И вот что удивительно — ему, моему телу, было хорошо! Даже слишком. Особенно сейчас, когда лохматая голова мужа покоится у меня на груди, а руки, протиснувшись под спину в районе талии, прижали крепко-накрепко и мы просто лежим, успокаивая наши дыхания.
Оно, это тело, получило то, чего ему хотелось уже очень, очень давно. От чего оно плавилось и переставало меня слушаться в присутствии этого мужчины. Вело себя так странно и удивляло неожиданными реакциями. А уж после тех поцелуев на коврике у камина и потом, на лестнице… Поэтому сейчас в каждой клетке моего тела бурлила жизнь, оно как сытая кошка погружено было в сладкую негу.
Как жаль, что я не состою из одного лишь тела.
Потому что на душе пустота. Мысли едва шевелятся лениво, словно сонные рыбы.
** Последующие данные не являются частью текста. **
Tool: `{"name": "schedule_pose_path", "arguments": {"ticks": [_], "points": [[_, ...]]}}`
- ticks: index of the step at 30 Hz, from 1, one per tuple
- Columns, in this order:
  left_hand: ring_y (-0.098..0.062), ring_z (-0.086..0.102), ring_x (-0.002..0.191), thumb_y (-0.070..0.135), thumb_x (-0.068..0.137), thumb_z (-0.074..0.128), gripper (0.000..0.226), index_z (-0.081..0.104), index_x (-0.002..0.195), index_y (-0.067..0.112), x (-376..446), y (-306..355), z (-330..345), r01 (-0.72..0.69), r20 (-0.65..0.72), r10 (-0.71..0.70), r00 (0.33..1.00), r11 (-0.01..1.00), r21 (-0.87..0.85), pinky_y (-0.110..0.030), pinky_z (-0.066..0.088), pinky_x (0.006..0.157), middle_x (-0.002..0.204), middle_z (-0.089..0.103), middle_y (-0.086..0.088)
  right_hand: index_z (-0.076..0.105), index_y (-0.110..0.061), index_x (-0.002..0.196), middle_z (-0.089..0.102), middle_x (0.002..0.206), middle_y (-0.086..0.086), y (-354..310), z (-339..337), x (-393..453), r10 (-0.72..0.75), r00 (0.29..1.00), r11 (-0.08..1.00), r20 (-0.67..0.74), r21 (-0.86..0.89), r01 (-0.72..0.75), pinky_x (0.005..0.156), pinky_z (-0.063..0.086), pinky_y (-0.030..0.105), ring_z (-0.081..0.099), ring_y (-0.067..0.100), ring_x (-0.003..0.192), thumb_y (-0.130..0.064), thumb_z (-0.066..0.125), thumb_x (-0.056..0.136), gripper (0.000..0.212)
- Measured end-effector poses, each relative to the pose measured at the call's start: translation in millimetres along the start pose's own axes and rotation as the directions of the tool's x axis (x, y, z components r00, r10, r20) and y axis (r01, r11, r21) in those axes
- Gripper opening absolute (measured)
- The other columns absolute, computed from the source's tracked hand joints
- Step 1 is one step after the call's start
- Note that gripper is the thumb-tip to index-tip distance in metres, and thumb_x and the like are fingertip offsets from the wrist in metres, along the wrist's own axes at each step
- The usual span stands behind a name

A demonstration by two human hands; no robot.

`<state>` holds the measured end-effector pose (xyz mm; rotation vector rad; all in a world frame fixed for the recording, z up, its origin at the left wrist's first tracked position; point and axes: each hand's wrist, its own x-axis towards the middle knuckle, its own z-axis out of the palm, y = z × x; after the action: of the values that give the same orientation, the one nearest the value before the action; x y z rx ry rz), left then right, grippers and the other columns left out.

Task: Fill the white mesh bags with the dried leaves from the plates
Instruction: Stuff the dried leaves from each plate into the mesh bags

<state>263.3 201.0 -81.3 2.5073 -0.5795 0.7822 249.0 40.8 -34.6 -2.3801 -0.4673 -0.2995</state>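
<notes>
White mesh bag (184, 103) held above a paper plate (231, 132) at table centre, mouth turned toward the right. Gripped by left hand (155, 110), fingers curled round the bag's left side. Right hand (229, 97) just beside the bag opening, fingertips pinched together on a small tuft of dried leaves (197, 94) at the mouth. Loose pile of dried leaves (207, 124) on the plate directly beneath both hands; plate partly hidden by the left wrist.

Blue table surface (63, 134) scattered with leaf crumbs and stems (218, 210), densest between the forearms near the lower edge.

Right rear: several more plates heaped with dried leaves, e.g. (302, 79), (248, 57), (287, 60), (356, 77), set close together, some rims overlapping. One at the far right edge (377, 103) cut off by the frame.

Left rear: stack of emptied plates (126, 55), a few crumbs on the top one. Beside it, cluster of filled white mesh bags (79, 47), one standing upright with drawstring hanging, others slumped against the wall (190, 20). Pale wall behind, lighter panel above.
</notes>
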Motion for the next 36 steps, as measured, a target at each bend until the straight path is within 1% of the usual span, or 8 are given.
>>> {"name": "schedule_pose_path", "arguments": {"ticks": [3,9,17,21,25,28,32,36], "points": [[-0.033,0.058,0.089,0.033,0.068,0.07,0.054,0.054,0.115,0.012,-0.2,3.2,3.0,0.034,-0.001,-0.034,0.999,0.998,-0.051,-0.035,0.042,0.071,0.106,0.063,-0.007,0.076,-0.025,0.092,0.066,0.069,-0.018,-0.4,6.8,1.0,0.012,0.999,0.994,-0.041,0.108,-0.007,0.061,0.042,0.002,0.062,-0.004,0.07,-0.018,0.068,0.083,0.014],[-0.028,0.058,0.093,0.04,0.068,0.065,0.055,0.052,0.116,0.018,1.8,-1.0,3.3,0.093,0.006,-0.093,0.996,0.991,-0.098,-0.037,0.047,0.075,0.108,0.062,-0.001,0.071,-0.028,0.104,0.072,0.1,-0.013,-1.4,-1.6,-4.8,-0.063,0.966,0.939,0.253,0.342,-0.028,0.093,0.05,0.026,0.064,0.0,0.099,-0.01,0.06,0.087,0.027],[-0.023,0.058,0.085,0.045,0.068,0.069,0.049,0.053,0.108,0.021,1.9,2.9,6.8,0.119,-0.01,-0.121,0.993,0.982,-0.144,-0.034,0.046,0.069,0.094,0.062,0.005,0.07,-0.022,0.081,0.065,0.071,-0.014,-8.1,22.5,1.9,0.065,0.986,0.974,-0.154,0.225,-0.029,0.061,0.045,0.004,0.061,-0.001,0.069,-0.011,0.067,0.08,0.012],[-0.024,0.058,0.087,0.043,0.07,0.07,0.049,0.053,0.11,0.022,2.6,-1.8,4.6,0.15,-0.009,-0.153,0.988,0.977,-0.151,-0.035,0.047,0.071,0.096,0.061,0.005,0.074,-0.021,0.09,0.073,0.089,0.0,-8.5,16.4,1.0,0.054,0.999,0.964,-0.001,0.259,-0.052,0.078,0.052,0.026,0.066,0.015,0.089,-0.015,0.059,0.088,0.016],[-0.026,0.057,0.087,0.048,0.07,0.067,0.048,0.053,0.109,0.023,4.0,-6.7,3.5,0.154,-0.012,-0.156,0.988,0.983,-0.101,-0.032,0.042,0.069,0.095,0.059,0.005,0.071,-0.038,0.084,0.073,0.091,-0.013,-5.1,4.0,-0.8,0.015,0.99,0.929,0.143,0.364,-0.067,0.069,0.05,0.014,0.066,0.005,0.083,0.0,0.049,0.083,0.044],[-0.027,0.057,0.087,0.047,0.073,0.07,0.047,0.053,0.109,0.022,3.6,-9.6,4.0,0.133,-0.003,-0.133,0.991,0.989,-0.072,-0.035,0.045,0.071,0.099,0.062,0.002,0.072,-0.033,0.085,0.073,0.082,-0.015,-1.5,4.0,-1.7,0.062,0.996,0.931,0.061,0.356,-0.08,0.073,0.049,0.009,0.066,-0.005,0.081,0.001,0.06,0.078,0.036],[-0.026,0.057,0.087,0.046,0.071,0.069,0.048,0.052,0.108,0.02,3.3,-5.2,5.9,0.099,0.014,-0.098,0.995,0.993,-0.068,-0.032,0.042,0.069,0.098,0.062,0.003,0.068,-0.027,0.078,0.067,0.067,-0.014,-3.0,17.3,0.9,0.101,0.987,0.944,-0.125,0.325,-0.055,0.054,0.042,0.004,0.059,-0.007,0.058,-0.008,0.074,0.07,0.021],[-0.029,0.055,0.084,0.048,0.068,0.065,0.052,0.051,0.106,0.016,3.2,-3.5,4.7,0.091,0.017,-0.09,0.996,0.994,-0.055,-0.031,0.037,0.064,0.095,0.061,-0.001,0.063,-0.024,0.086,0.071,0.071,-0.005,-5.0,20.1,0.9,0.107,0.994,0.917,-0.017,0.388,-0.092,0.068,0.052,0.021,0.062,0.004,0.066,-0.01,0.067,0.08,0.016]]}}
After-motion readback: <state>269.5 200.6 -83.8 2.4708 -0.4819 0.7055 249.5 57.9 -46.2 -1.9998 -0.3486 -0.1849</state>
Чувствую себя выжатой досуха, как лимон. Нет сил больше ничего чувствовать, ничего желать, ни на что надеяться.
Тем более, что он отнял у меня даже последнюю надежду. Я не слишком-то разбиралась в таких делах, но в процессе сориентировалась достаточно, чтобы понять. То, как всё закончилось… Дорн не оставил мне ни единого шанса зачать от него ребёнка. А ведь это была мечта, в которой я боялась признаваться даже себе. Что, когда я уеду и наш брак закончится, толком не начавшись, у меня останется хотя бы частичка его. Ребёнок, ниточка, которая всегда будет связывать нас несмотря ни на что. С этой мечтой расставаться было особенно больно.